We chose Kubeflow Training Operator to manage distributed training environments. The Training Operator provides a high-level abstraction for training jobs, allowing researchers to utilize all available GPUs in the cluster for parallel training. But in v1.6, the version we used, the Training Operator does not support external engine like Argo Workflows. So we used pure Kubeflow Training Operator to manage distributed training environments.

The Training Operator allows researchers to define training jobs with custom resources, such as the number of GPUs, memory, and CPU cores. We configured a certain training job with 8 GPUs from 2 GPU servers, and the job was distributed across the GPUs for parallel training. This approach allowed researchers to accelerate the training process and utilize all available GPU resources in the cluster without setting up additional infrastructure.

3.5. Deploy JupyterHub for Researchers

We chose JupyterLab in the first place, but we decided to use JupyterHub for researchers to access the cluster. JupyterHub provides current status of the cluster and researchers can figure how many resources are available in the cluster.

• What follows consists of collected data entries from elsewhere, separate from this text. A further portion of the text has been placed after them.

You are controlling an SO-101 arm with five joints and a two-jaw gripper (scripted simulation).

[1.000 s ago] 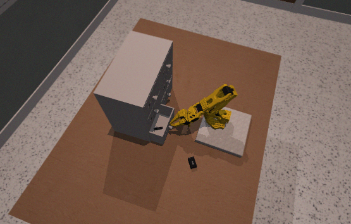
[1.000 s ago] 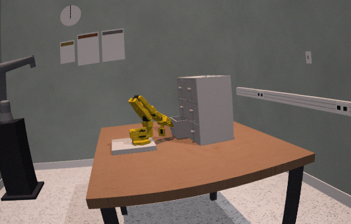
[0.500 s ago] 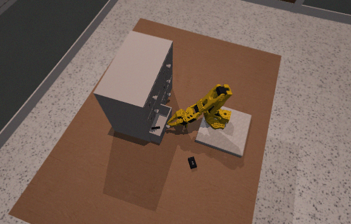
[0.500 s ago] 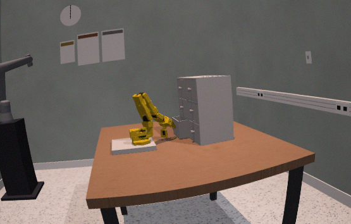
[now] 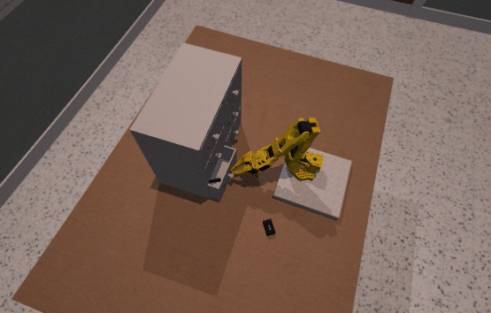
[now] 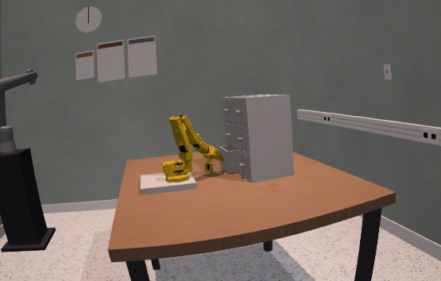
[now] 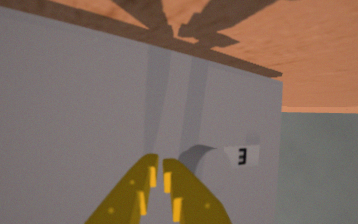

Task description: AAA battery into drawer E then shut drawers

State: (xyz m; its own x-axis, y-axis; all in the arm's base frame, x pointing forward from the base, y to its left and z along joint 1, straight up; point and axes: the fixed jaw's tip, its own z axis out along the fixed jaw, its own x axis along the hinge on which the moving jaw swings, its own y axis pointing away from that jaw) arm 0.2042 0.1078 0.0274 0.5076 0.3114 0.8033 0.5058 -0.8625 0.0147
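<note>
Top view, left to right: grey chest (image 5: 188, 95); its low drawer (image 5: 223, 168) pulled out, AAA battery (image 5: 214, 180) lying inside; yellow gripper (image 5: 235, 169), jaws pressed together on nothing, against the drawer front; black block (image 5: 269, 227) on the table (image 5: 100, 248)

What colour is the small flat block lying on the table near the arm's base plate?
Black; the small flat block shows best from the top.

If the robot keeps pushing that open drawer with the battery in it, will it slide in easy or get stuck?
The open drawer will probably slide straight in, since the shut gripper meets its front near the knob. The small dark battery inside is round, so it may roll a little. The chest looks tall and boxy; a low push seems unlikely to tip it.
</note>
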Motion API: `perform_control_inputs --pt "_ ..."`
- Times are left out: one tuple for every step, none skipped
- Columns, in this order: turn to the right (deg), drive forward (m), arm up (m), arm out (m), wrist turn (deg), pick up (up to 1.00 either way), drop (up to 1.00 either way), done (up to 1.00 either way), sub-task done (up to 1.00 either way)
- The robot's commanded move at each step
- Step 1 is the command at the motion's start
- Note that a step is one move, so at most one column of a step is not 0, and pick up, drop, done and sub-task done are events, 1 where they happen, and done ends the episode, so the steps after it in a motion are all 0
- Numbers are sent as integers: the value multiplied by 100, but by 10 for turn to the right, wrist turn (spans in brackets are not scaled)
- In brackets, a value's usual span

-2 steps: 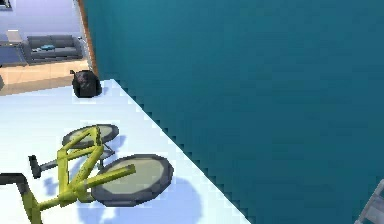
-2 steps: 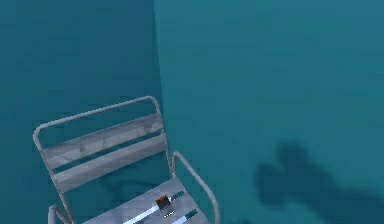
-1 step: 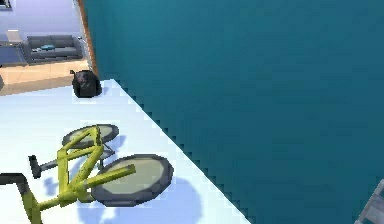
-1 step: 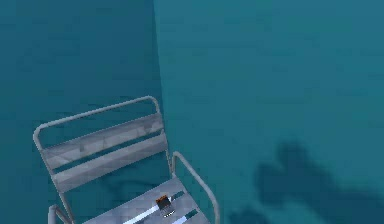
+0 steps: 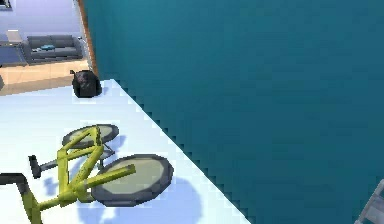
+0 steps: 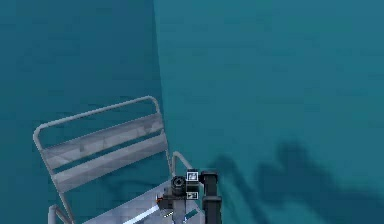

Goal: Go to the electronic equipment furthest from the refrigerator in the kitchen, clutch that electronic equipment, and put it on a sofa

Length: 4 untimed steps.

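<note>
Where there is room to move: the pale blue-white floor (image 5: 30, 120) is open on the left and in the far middle, up to the doorway.
Right edge: a plain teal wall (image 5: 260, 80) runs from the near right to the far left and meets the floor in one long slanting line.
Far edge: a wooden door frame (image 5: 88, 40) stands at the far left, where the teal wall ends.
Near obstacle: one yellow bicycle (image 5: 85, 165) lies flat on the floor at the near left, both its grey wheels toward the wall.
Task's thing: I cannot tell whether the one black rounded object (image 5: 85, 83) is it; it sits on the floor just beside the door frame.
Sofa: one grey sofa (image 5: 50, 45) shows through the doorway, far left.
Arm side: two teal walls meet in one upright corner (image 6: 155, 60); one grey slatted metal chair (image 6: 100, 145) stands near it.
Arm: one dark square arm (image 6: 212, 205) with two white squares (image 6: 191, 177).
Pincer: the gripper (image 6: 166, 204) lies over the chair's seat; I cannot tell whether it holds anything.
</note>
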Motion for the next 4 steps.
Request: perform_control_inputs --pt "0 0 0 0 450 0 0 0 0" --pt "0 0 0 0 450 0 0 0 0" --pt "0 0 0 0 450 0 0 0 0" --pt "0 0 0 0 150 0 0 0 0"
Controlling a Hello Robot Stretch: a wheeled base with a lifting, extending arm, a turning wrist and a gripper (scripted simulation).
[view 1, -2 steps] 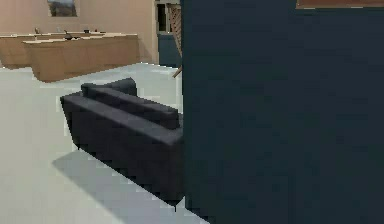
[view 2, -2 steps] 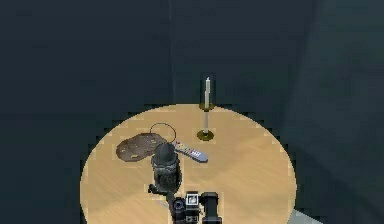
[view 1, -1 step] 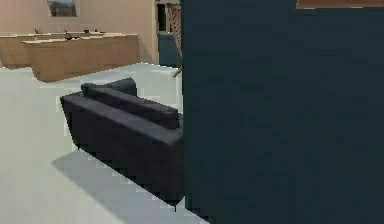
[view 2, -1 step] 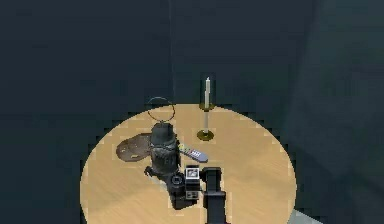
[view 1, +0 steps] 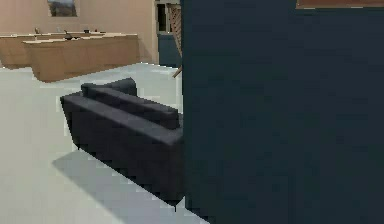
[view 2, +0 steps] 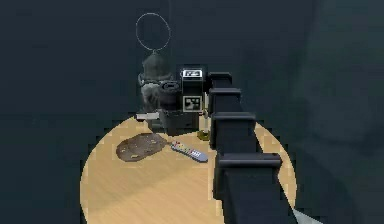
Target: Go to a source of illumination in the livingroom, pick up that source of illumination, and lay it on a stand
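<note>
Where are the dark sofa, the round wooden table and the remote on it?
dark sofa (view 1: 125, 135), forward view, on its back panel.
round wooden table (view 2: 105, 180), arm side view, on bare tabletop at left.
remote (view 2: 188, 151), arm side view, on its middle.

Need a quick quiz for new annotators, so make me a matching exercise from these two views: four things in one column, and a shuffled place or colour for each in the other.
Things
1. sofa
2. counters
3. remote
4. bust

Descriptions
A. grey, standing upright on the tabletop
B. light wood, at the far end of the room
C. dark, on the pale floor
D. lying flat on the round table, beside a brown disc

Pairs: 1-C, 2-B, 3-D, 4-A
</note>
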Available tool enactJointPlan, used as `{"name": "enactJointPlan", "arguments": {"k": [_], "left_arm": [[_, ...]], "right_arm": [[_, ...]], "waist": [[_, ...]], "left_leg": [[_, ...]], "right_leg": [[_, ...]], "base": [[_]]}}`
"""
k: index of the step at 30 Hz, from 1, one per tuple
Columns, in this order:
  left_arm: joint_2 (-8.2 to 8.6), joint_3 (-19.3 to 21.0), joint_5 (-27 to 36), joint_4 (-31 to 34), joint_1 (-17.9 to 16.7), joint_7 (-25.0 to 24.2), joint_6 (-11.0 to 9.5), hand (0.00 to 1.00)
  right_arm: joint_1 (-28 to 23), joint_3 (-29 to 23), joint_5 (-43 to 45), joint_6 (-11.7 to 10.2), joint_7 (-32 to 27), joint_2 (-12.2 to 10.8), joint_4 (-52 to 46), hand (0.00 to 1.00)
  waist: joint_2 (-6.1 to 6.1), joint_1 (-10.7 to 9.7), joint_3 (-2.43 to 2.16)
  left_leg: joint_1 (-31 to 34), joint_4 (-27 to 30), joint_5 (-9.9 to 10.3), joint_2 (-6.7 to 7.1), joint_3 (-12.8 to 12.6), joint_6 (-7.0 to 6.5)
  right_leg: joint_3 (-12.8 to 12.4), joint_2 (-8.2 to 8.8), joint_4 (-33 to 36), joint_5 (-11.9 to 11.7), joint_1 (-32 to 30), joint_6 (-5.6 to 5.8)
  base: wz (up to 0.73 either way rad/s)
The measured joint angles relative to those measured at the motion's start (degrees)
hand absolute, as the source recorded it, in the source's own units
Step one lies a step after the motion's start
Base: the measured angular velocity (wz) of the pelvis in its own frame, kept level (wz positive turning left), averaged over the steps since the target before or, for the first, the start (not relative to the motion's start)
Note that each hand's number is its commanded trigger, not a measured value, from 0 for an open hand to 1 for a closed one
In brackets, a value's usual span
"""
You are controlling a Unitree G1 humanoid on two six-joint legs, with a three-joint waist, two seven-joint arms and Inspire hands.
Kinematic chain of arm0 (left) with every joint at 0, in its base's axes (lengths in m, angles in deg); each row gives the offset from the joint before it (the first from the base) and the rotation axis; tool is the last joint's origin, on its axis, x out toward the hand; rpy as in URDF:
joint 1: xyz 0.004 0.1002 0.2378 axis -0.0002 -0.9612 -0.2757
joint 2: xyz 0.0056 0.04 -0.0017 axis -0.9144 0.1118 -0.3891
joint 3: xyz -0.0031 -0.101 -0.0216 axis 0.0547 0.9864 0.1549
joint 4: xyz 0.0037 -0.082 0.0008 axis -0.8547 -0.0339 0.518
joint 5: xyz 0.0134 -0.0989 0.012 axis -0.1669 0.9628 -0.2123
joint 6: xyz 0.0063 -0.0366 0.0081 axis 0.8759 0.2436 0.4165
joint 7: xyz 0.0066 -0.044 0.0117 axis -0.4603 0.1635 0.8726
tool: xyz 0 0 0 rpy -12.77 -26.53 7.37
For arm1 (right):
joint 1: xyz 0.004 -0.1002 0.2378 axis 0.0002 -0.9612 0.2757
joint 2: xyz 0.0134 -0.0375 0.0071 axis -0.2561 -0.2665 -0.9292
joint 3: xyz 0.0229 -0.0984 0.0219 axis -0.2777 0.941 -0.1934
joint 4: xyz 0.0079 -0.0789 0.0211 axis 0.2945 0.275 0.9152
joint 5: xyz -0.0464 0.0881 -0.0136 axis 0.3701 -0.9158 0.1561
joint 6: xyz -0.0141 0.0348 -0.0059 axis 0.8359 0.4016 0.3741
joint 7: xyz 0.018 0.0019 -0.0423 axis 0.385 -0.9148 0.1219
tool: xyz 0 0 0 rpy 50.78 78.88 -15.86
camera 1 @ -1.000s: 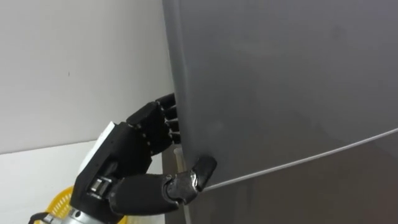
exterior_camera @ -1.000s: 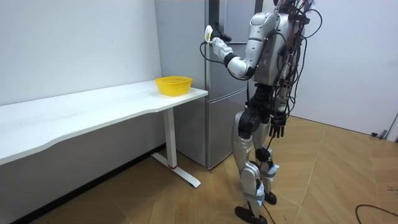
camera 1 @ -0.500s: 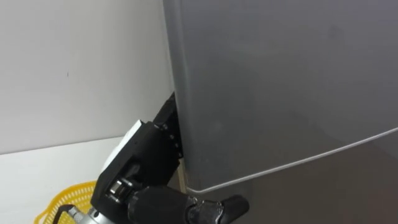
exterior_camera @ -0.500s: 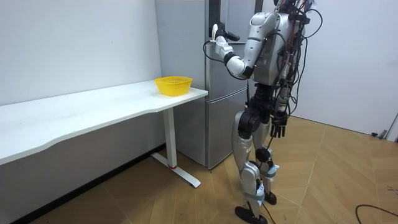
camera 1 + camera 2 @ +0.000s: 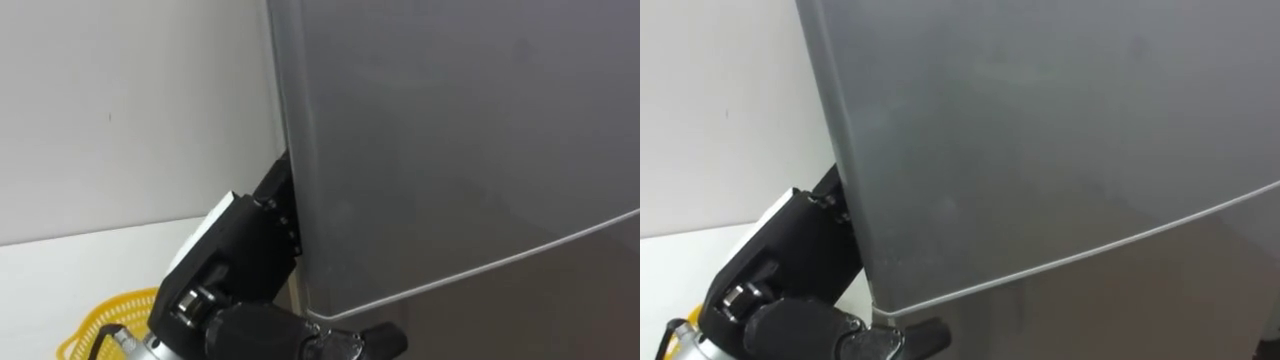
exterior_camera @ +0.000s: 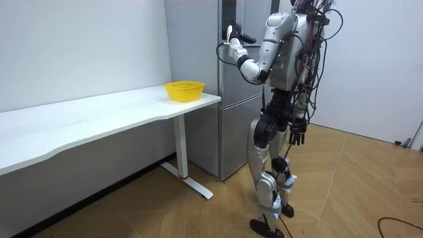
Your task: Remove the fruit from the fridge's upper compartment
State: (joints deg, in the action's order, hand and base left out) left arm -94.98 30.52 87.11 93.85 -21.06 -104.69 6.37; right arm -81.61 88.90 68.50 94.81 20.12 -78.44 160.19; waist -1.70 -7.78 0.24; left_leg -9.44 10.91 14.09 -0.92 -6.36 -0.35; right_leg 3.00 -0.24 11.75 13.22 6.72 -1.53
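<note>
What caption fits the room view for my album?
Robot standing at the grey fridge, left robot hand on its upper door's edge, yellow basket on the white table nearby.

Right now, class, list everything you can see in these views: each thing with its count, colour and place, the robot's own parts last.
fridge: one, grey, against the wall at the table's end, with the robot standing in front of it
upper door: one, grey, above the thin pale seam across the fridge front
table: one, white, along the wall
basket: one, yellow, on the table's end nearest the fridge
wall: one, white, behind the table
floor: one, brown wood, under the robot
left hand: one, black, raised at the upper door's left edge
right hand: one, dark, hanging beside the thigh
</note>
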Motion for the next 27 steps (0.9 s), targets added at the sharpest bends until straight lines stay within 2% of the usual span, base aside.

We setup the pre-built notebook images for researchers to use. The images contain the necessary libraries and tools for ML research, such as TensorFlow, PyTorch, and scikit-learn. Researchers can easily access the data lakes with provisioned NFS storage and run experiments without worrying about resource constraints.

4. Summary

In this project, we built an on-premise MLOps cluster with the latest open-source projects, including Kubeflow, Argo Workflows, and JupyterHub. The cluster provides researchers with a flexible and scalable environment for developing and running ML experiments. With limited GPU resources, the cluster can efficiently utilize all available GPUs in the cluster, reducing underutilized GPU time and optimizing the cost of running ML workloads.

5. Future Works

In the future, we are planning to enhnace user experience. ML researchers asked two convinent functions:

  • Monitoring: Researchers want to monitor the progress of their experiments and visualize the results in real-time. We are planning to integrate Grafana to provide monitoring dashboards for researchers.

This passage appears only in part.